Mom-and-Pop Ecommerce

Back to Contents of Issue: December 2000


Target One helps tiny corner stores set up shop online -- and accept cellphone-based coupons.

by Daniel Scuka

JAPAN HAS SOME 2.84 million mom-and-pop corner stores selling everything from ginseng and gyoza to golf balls. Most proprietors are older and traditionally push sales only to customers living within walking distance and who rely on the stores for daily needs (a typical home here has only a tiny fridge). Shop floor space is limited, owners' marketing budgets are next to nil, and expansion isn't possible.

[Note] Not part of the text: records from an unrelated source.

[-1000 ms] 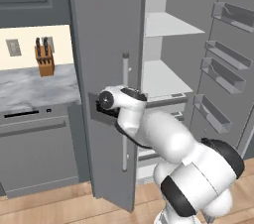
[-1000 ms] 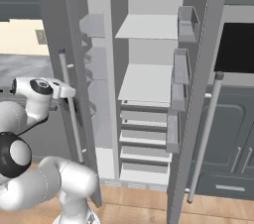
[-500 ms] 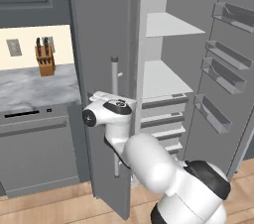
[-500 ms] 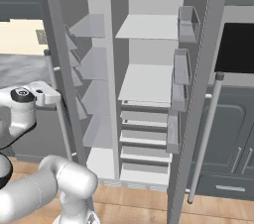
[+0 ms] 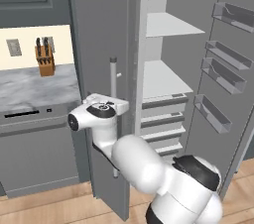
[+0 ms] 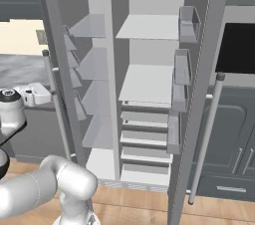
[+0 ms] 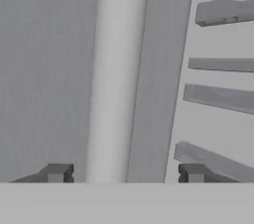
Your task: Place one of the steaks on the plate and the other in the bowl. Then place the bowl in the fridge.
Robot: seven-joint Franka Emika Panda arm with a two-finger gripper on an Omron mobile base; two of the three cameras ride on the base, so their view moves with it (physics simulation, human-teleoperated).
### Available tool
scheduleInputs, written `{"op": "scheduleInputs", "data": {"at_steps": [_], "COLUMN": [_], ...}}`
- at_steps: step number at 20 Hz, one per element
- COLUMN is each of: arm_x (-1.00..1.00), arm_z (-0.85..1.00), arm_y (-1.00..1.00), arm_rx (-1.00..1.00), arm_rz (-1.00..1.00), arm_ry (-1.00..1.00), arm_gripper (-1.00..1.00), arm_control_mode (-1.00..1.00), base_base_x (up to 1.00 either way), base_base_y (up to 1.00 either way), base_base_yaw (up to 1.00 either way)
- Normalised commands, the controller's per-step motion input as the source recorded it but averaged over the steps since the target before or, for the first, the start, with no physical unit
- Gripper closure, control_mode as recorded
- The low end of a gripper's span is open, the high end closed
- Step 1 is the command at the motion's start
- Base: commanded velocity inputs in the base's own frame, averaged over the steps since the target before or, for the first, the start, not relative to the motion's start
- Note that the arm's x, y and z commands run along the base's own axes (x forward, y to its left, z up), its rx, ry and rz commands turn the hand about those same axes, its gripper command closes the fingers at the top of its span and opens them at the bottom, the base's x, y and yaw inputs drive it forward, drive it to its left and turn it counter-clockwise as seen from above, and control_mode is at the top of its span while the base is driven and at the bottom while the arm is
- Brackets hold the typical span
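The fridge [image 5: 166, 82] stands with both doors swung wide, its pale shelves [image 6: 149, 79] bare. My gripper [image 5: 120, 106] is at the front of the left door [image 5: 99, 29], level with that door's long silver handle [image 5: 113, 77]. In the hand view the handle [image 7: 116, 69] runs up between my fingertips [image 7: 59, 172], which stand wide apart and clear of it, so the gripper is open. From the right base view the hand [image 6: 35, 94] sits just left of the handle [image 6: 55, 104]. The steaks, the plate and the bowl are out of view.
The right door [image 6: 204, 69] juts toward me with its bins and handle [image 6: 206, 134]. A marble counter [image 5: 34, 86] with a knife block [image 5: 44, 59] lies left of the fridge, a dishwasher front [image 5: 34, 143] below it. A dark wall oven [image 6: 239, 50] is at the right.
The left door has swung further open with my hand on its handle. The jaws, shut on the handle before, now stand apart from it.
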Motion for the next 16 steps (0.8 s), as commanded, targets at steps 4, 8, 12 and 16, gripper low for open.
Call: {"op": "scheduleInputs", "data": {"at_steps": [4,8,12,16], "arm_x": [-0.74,-0.92,-0.98,-0.70], "arm_z": [0.34,0.53,0.20,0.00], "arm_y": [0.06,-0.05,-0.75,-1.00], "arm_rx": [-0.16,-0.05,0.18,0.71], "arm_rz": [-0.19,-0.12,0.03,0.04], "arm_ry": [0.07,0.11,0.00,-0.07], "arm_gripper": [-1.00,-1.00,-1.00,-1.00], "arm_control_mode": [-1.00,-1.00,-1.00,-1.00], "base_base_x": [0.00,0.00,0.00,0.00], "base_base_y": [0.00,0.00,0.00,0.00], "base_base_yaw": [0.00,0.00,0.00,0.00]}}
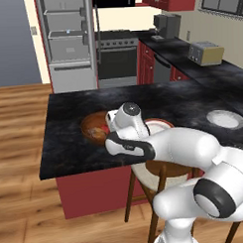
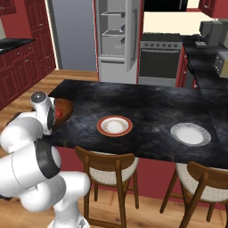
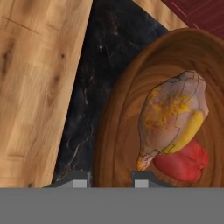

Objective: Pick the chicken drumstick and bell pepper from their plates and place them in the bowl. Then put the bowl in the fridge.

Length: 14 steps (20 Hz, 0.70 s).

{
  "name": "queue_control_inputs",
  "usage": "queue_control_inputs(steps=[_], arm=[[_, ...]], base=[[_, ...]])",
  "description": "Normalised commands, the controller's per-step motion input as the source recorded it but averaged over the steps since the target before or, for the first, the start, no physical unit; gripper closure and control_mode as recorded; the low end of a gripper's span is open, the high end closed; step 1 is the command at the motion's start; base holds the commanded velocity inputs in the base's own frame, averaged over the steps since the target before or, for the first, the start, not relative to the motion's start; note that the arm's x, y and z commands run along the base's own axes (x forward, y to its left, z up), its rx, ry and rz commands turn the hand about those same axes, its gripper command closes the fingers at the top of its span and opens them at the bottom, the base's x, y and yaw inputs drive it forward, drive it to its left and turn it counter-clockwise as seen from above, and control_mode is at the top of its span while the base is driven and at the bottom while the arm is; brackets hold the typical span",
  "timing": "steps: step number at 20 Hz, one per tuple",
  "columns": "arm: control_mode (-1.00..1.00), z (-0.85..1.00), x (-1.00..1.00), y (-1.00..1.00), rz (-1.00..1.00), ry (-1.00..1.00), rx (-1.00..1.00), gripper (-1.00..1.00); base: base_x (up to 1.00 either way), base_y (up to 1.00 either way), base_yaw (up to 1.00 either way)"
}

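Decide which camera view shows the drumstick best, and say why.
The hand view: the drumstick lies large and unblocked inside the bowl, overlapping the pepper. The left base view shows the bowl's inside partly behind the arm; in the right base view the arm hides most of it.

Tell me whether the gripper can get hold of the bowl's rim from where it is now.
Probably yes. The gripper sits shut right at the near rim of the bowl, one fingertip on each side. The drumstick and bell pepper lie inside, off the rim.
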Motion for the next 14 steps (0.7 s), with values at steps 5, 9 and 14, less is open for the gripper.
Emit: queue_control_inputs(steps=[5,9,14], arm=[[1.00,0.00,0.00,0.00,0.00,0.00,0.00,1.00],[1.00,0.00,0.00,0.00,0.00,0.00,0.00,1.00],[1.00,0.00,0.00,0.00,0.00,0.00,0.00,1.00]], base=[[0.00,0.00,0.00],[-0.05,0.00,0.00],[-0.49,0.24,-0.03]])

Web-based sales or marketing, needless to say, isn't even on these merchants' radar screens; most don't use PCs. When the owner retires or dies, most shops close because few if any children wish to follow in their parents' footsteps. While such shops would appear to be improbable places for ecommerce, one or two merchants have given it a try. "One small shop with two locations on the outskirts of Osaka built its own Web site and saw sales rise to ¥10 million per month -- a huge boost," says 28-year-old Toshinobu Honda, founder and CEO of Target One. "But money -- not to mention know-how -- is in short supply, and most shops can't hope to emulate the Osaka success story." That's where Target One aims to help.

The Tokyo-based startup is offering small merchants its LifeCombo ASP service. Target One will essentially serve as the market catalyst, hosting merchants' product and sales information pages, and serving these up to time-stressed and convenience-hungry shoppers, who will also come to the portal for restaurant and local area information, consumer data, recipes, downloadable merchant coupons, and to obtain home delivery of purchased goods.

LifeCombo will host merchants' sites for ¥3,000 per month, a very low fee and one Honda claims will allow the service to achieve profitability if it signs up only 0.6 percent of the target merchants. "Our system will also provide merchants with CRM and sales promotion support, and they can update their pages whenever they want," says Honda. But he admits that LifeCombo's low fee means that he'll have to sign up a lot of merchants: even 0.6 percent is still more than 17,000 shops.

To achieve this mass, Honda has organized merchant sign-up sales on a territorial basis, and he wants to have 24 agents covering all of Japan -- a ratio of about 24,000 potential merchants per agent. "We're using 'Edo-style,' door-to-door sales methods," he explains, defending this approach as most appropriate for capitalizing on face-to-face trust. Honda feels that if small shops are threatened by the encroachment of large "supershops," the support provided by LifeCombo can give them a competitive edge. Target One will initially target dry cleaners, bento (lunchbox) shops, sushi shops, and tea merchants.

coupon
Coupon good for 10 percent off at the corner store
Photo by Daniel Scuka
COUPON CLIPPER
The service's coupon system is also worth watching. It combines two of Japan's sexiest consumer technologies -- the mobile Internet and Sony's Vaio computers -- with Japanese consumers' endless appetite for coupons. Lester Patrick, principal at japaneseguest houses.com, says that Japanese shoppers are keen to use coupons, whether of the electronic or paper variety. "This is particularly true of Japanese homemakers. I know of so many homemakers who view collecting coupons as a kind of game and get a charge out of receiving a discount here and there, no matter how low it is."

Using Web-accessible keitai, consumers can download coupons to their mobile phone, and then present them to corner stores using LifeCombo. Shops install Vaio Picturebooks that can optically read the coupons and transfer the discount data to LifeCombo's central server, allowing merchants to track customer purchasing and sales data.

This is one of LifeCombo's most powerful features, and Honda has applied for a patent covering the system's operation, which may lead to future licensing revenues. Companies that develop applications for the wireless Web are clearly enjoying a boom right now.

Target One is keeping its sights set on expanding its merchant base -- it targeted signing up 50 new retailers for the month of November -- but Honda is also working to add new features to the mobile coupon system, including customized voice greetings once cellphones are Java compatible.

SOLID SUPPORT
The company hasn't had to worry about funding, as both the banks and VCs have looked on his business plans with favor (he'll be looking for second-round funding "soon"). Also, Sony is helping the company develop the back-end to the system, giving a tremendous boost to the startup.

Honda is from Tochigi Prefecture, and in small-town Japan, he says, people tend to become jealous of successful new ideas and are rather tight with their praise. "I hope we can receive warm support from society," he says.

If his LifeCombo service can keep a few more mom-and-pops from folding under discount superstore pressure, he may just earn some of that praise, and not a little cash to boot.